**ACTIVITY:** Copy the listing below exactly, but skip the pictures.

**INFORMATION PROVIDED:**
Start of Block
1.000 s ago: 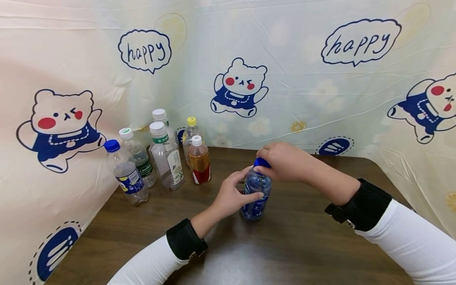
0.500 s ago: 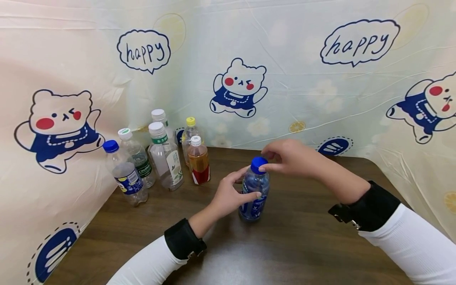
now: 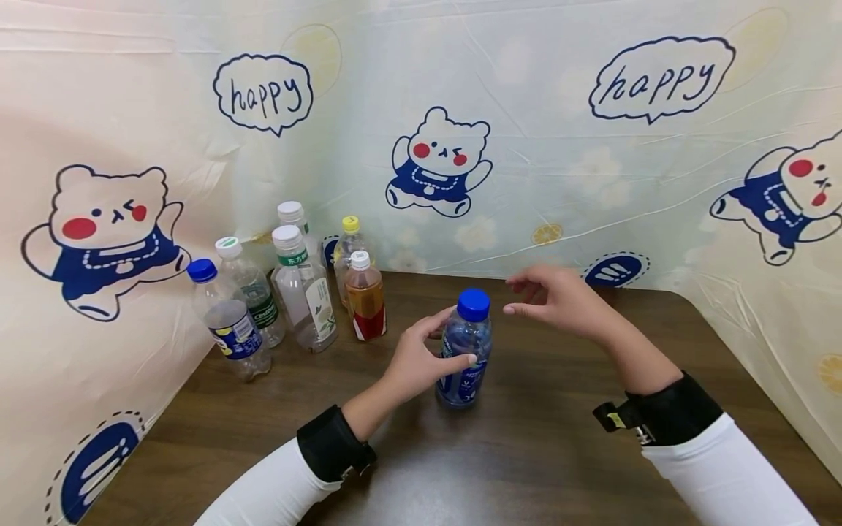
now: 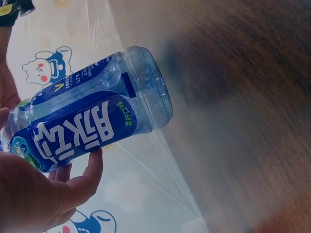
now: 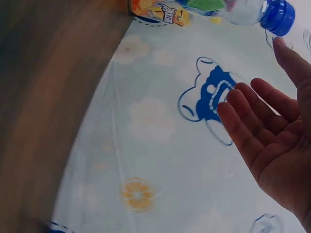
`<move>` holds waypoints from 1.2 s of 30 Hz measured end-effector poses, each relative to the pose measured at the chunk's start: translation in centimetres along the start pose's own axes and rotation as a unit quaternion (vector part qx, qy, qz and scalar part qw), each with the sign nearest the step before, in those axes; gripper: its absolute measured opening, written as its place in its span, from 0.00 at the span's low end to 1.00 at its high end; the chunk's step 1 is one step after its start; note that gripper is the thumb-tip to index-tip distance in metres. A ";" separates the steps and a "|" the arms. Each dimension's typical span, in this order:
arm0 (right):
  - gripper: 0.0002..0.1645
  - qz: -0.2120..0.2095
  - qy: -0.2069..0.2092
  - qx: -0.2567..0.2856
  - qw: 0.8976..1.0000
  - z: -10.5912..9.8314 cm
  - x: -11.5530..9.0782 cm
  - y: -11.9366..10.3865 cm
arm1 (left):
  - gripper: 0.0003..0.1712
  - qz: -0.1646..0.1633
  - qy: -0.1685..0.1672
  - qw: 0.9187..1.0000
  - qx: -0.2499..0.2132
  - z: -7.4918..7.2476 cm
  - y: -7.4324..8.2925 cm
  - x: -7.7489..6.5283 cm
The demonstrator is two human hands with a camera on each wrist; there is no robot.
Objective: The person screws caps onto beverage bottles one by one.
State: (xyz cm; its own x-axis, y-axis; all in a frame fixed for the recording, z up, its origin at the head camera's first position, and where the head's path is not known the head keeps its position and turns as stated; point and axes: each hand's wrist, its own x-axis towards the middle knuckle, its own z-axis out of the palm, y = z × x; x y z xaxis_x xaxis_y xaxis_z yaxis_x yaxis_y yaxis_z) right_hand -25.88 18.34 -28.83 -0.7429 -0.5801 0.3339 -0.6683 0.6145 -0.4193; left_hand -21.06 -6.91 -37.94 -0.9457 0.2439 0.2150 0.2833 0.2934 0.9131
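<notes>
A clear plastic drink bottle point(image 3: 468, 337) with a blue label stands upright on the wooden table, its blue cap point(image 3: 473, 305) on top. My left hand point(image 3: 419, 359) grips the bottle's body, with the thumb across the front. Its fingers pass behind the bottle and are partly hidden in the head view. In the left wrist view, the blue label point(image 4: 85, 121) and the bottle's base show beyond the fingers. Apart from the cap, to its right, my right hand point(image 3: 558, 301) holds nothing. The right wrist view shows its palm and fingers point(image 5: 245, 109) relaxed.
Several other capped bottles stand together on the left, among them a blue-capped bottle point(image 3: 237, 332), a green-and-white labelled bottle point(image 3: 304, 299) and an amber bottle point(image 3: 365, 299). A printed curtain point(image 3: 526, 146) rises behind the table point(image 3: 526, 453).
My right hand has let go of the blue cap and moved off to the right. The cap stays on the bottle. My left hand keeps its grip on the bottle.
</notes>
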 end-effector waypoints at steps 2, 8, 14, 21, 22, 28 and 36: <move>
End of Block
**YOUR RESPONSE:**
1.000 s ago: 
0.500 s ago: 
now: 
now: 
now: 
`<move>` holds waypoints from 1.2 s of 30 Hz measured end-effector poses, each relative to the pose measured at the chunk's start: translation in centimetres along the start pose's own axes and rotation as a unit quaternion (vector part qx, qy, qz and scalar part qw), each with the sign nearest the step before, in those axes; gripper: its absolute measured opening, written as its place in its span, from 0.00 at the span's low end to 1.00 at its high end; the chunk's step 1 is one step after its start; note that gripper is the thumb-tip to index-tip distance in metres. A ";" separates the steps and a "|" the arms. Each dimension's typical span, in this order:
arm0 (right):
  - gripper: 0.0002..0.1645
  - qz: -0.2120..0.2095
  - qy: -0.2069..0.2092
  - qx: -0.2567..0.2856
  - qw: 0.8976..1.0000
  - z: -10.5912..9.8314 cm
  - x: -11.5530..9.0782 cm
  - y: -11.9366..10.3865 cm
arm1 (left):
  - gripper: 0.0003..0.1712
  - qz: -0.1646..0.1633
  - qy: -0.1685..0.1672
  - qw: 0.9187..1.0000
  - qx: -0.2499..0.2132
  - z: -7.4918..7.2476 cm
  - y: -7.4324..8.2925 cm
  - x: -7.7489..6.5283 cm
The demonstrator is two human hands with a camera on each wrist; there is no robot.
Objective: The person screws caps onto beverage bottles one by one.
State: (xyz cm; its own x-axis, y-axis; all in a frame fixed for the recording, z up, its origin at the head camera's first position, and where the head's path is not known the head keeps its position and turns as stated; point and axes: each hand's wrist, its own x-axis towards the middle knuckle, its own z-axis out of the palm, y = z × x; x y z xaxis_x xaxis_y xaxis_z yaxis_x yaxis_y yaxis_z) right_hand -25.88 18.34 -28.83 -0.7429 -0.5801 0.3339 -0.6683 0.6145 -0.4193; left_hand -21.06 -6.91 -37.94 -0.9457 0.2439 0.2150 0.2833 0.2934 0.9131
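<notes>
A clear plastic drink bottle point(image 3: 468, 337) with a blue label stands upright on the wooden table, its blue cap point(image 3: 473, 305) on top. My left hand point(image 3: 419, 359) grips the bottle's body, with the thumb across the front. Its fingers pass behind the bottle and are partly hidden in the head view. In the left wrist view, the blue label point(image 4: 85, 121) and the bottle's base show beyond the fingers. Apart from the cap, to its right, my right hand point(image 3: 558, 301) holds nothing. The right wrist view shows its palm and fingers point(image 5: 245, 109) relaxed.
Several other capped bottles stand together on the left, among them a blue-capped bottle point(image 3: 237, 332), a green-and-white labelled bottle point(image 3: 304, 299) and an amber bottle point(image 3: 365, 299). A printed curtain point(image 3: 526, 146) rises behind the table point(image 3: 526, 453).
My right hand has let go of the blue cap and moved off to the right. The cap stays on the bottle. My left hand keeps its grip on the bottle.
</notes>
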 end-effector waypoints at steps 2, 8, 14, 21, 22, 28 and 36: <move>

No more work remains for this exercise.